PROBLEM>
Reproduce the listing below exactly, except for its pictures.
☆ ☆ ☆
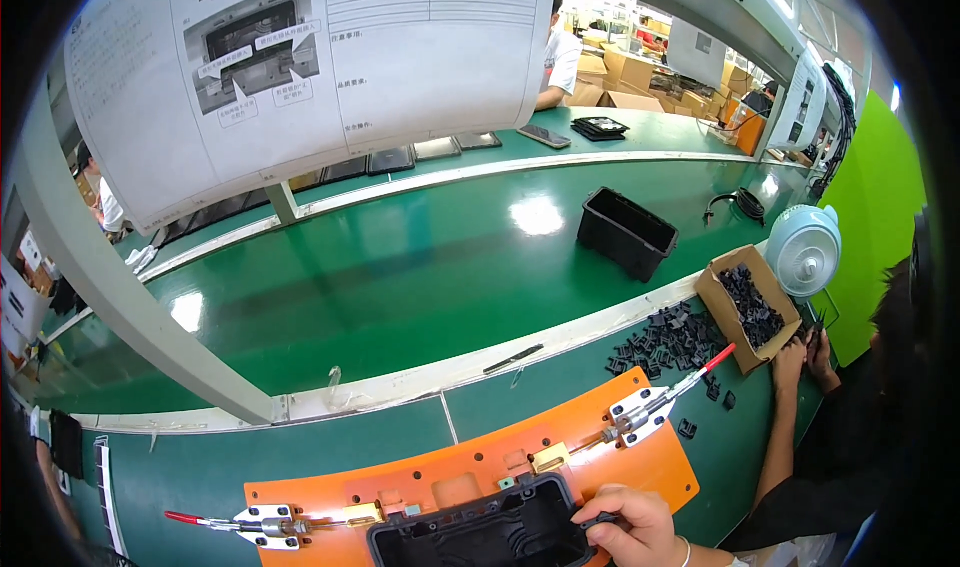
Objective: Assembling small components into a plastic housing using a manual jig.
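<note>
My right hand comes in from the lower right, thumb and forefinger pinched on a small black plastic part. The pinch is right at the right end of a black plastic housing, an open box-like shell whose lower part runs out of the picture. The housing lies against an orange fixture plate with brass-coloured blocks. A toggle clamp with a red handle sits at the plate's right end, and another red-handled clamp at its left. My left hand is not in view.
Loose black plastic parts lie beyond the plate, beside a cardboard box of similar parts. A person's hands are near that box. Farther off stand a black bin and a fan. An instruction sheet hangs overhead.
</note>
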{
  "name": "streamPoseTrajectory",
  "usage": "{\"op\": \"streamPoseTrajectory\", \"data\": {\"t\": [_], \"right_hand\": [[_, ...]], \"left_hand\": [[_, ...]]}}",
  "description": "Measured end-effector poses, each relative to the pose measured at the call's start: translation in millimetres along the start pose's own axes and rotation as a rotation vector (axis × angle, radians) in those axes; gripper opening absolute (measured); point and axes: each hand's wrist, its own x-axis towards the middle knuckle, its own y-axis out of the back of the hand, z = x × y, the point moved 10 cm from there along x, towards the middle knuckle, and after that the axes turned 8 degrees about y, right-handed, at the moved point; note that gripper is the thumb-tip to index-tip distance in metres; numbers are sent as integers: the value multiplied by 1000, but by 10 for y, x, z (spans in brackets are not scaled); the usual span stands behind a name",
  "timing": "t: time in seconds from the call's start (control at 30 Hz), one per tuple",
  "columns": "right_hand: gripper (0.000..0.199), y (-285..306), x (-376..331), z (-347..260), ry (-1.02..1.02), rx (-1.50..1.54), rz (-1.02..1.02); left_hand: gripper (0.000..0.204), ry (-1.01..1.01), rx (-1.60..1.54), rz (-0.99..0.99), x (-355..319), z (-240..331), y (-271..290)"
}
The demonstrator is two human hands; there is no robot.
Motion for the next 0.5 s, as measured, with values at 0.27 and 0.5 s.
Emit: {"op": "streamPoseTrajectory", "data": {"t": [0.27, 0.5], "right_hand": [[20, -21, 37, -61, 21, -67, -38], [48, 5, -238, 289, -71, 167, -3]], "left_hand": [[21, 0, 21, -51, 37, 42, -45], [29, 40, 47, -43, 23, 13, -70]]}}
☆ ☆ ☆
EXERCISE RESULT>
Objective: Assembling small components into a plastic housing using a manual jig.
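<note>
My right hand comes in from the lower right, thumb and forefinger pinched on a small black plastic part. The pinch is right at the right end of a black plastic housing, an open box-like shell whose lower part runs out of the picture. The housing lies against an orange fixture plate with brass-coloured blocks. A toggle clamp with a red handle sits at the plate's right end, and another red-handled clamp at its left. My left hand is not in view.
Loose black plastic parts lie beyond the plate, beside a cardboard box of similar parts. A person's hands are near that box. Farther off stand a black bin and a fan. An instruction sheet hangs overhead.
</note>
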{
  "name": "streamPoseTrajectory",
  "usage": "{\"op\": \"streamPoseTrajectory\", \"data\": {\"t\": [_], \"right_hand\": [[_, ...]], \"left_hand\": [[_, ...]]}}",
  "description": "Measured end-effector poses, each relative to the pose measured at the call's start: translation in millimetres along the start pose's own axes and rotation as a rotation vector (axis × angle, radians) in those axes; gripper opening absolute (measured); point and axes: each hand's wrist, its own x-axis towards the middle knuckle, its own y-axis out of the back of the hand, z = x × y, the point moved 10 cm from there along x, towards the middle knuckle, and after that the axes turned 8 degrees about y, right-handed, at the moved point; note that gripper is the thumb-tip to index-tip distance in metres; numbers are sent as integers: the value multiplied by 1000, but by 10 for y, x, z (spans in brackets are not scaled); the usual span stands behind a name",
  "timing": "t: time in seconds from the call's start (control at 30 Hz), one per tuple",
  "columns": "right_hand: gripper (0.000..0.199), y (-285..306), x (-376..331), z (-347..260), ry (-1.02..1.02), rx (-1.50..1.54), rz (-1.02..1.02); left_hand: gripper (0.000..0.204), ry (-1.01..1.01), rx (-1.60..1.54), rz (-0.99..0.99), x (-355..319), z (-240..331), y (-271..290)"
}
The demonstrator is two human hands; there is no robot.
Motion for the next 0.5 s, as measured, with values at 0.27 and 0.5 s.
Emit: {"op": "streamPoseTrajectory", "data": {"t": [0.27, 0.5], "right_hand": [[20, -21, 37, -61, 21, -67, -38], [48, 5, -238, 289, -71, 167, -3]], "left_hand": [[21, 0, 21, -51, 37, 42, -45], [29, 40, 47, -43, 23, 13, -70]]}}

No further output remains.